Chicago Mayor Lori Lightfoot Is Prioritizing a Coronavirus Recovery for the Wealthy, Not Average Chicagoans

Mayor Lori Lightfoot was elected last year as a progressive reformer who rejected politics as usual in Chicago. Yet her response to coronavirus in the city has prioritized the city’s corporate interests, not the vast majority of Chicagoans.

McCormick Place Convention Center In Chicago Turned In COVID-19 Field Hospital

Chicago mayor Lori Lightfoot tours the COVID-19 alternate care facility constructed at the McCormick Place convention center in Chicago, Illinois on April 17, 2020 in Chicago, Illinois.Tyler LaRiviere – Pool / Getty


Lori Lightfoot portrayed herself in her 2019 run for mayor of Chicago as a progressive who would fight for all Chicagoans.

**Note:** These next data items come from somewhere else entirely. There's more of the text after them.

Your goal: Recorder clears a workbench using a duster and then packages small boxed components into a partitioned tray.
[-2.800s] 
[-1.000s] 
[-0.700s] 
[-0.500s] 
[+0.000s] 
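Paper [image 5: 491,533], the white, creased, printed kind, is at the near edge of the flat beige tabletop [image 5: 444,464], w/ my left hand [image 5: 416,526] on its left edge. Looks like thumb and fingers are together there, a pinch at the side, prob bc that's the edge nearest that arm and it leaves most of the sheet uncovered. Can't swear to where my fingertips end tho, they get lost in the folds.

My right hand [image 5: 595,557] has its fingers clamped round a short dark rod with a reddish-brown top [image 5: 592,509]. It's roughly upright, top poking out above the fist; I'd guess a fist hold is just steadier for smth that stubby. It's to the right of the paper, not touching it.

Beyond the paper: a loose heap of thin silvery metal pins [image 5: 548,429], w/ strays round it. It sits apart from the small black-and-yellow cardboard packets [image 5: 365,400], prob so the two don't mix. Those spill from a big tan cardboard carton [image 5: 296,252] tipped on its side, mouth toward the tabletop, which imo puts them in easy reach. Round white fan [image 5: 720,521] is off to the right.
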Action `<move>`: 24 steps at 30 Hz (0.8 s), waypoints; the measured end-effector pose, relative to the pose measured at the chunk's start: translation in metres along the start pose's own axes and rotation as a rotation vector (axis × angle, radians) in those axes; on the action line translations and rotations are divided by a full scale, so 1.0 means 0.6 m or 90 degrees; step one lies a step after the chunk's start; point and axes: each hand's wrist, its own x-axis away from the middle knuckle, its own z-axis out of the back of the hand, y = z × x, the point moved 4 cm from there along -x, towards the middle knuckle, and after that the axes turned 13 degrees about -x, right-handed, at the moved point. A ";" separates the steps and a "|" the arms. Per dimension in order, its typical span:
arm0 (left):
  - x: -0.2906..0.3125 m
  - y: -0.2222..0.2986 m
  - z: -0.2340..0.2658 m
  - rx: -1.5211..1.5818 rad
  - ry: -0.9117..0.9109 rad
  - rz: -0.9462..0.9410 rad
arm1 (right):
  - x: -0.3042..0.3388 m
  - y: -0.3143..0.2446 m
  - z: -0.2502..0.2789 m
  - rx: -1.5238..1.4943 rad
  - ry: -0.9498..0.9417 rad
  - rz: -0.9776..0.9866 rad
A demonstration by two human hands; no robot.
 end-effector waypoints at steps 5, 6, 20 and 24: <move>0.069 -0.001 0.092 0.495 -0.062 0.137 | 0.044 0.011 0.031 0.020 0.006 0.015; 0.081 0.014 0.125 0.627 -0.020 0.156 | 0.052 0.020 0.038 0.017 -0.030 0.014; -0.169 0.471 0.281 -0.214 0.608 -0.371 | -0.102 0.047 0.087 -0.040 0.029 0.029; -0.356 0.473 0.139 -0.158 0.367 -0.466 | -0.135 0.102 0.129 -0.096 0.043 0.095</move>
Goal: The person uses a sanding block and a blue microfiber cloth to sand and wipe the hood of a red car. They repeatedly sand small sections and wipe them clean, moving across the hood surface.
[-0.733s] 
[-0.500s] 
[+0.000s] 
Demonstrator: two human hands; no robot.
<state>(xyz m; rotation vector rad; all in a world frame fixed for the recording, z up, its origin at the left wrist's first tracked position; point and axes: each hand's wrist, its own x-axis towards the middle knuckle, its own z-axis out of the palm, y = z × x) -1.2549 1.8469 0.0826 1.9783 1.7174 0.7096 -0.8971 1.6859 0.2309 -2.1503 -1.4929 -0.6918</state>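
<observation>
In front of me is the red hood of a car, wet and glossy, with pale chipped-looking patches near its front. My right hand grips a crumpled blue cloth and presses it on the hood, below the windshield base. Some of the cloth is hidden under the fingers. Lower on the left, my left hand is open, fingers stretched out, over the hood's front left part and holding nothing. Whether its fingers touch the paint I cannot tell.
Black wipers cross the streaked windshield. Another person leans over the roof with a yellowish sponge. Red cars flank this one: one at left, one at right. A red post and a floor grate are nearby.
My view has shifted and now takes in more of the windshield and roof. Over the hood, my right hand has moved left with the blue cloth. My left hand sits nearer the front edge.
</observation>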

Lightfoot’s COVID-19 recovery task force, which she rolled out on April 23 to plan the city’s economic recovery, was a chance to stay true to the progressive values she ran and was elected on by ensuring an equitable recovery for all Chicagoans, especially its black and brown working-class communities that have been most impacted by the pandemic. Instead she has chosen to appoint corporate and finance insiders who have made a career out of fighting for the 1 percent at the expense of workers.

Co-chaired by a staunch Republican with plenty of banks, investors, and big business representatives, Mayor Lightfoot’s task force for COVID-19 economic recovery is an insult to the workers who are bearing the brunt of the pandemic and its economic impact. This crisis demands equitable economic recovery and majority representation for unions and community groups, not corporate and banking insiders.

“In crises, it is essential for different levels of government, different industries, and different communities to work together as we embark on the most ambitious recovery project Chicago has ever seen, one rooted in equity and inclusion,” said task force co-chair Samuel K. Skinner, who held various positions in President George H.W. Bush’s White House, including chief of staff. These kinds of platitudes ring hollow from a man, who, in the past few years, has donated to several Republican senate campaigns, the Republican National Congressional Committee and former Illinois governor Bruce Rauner.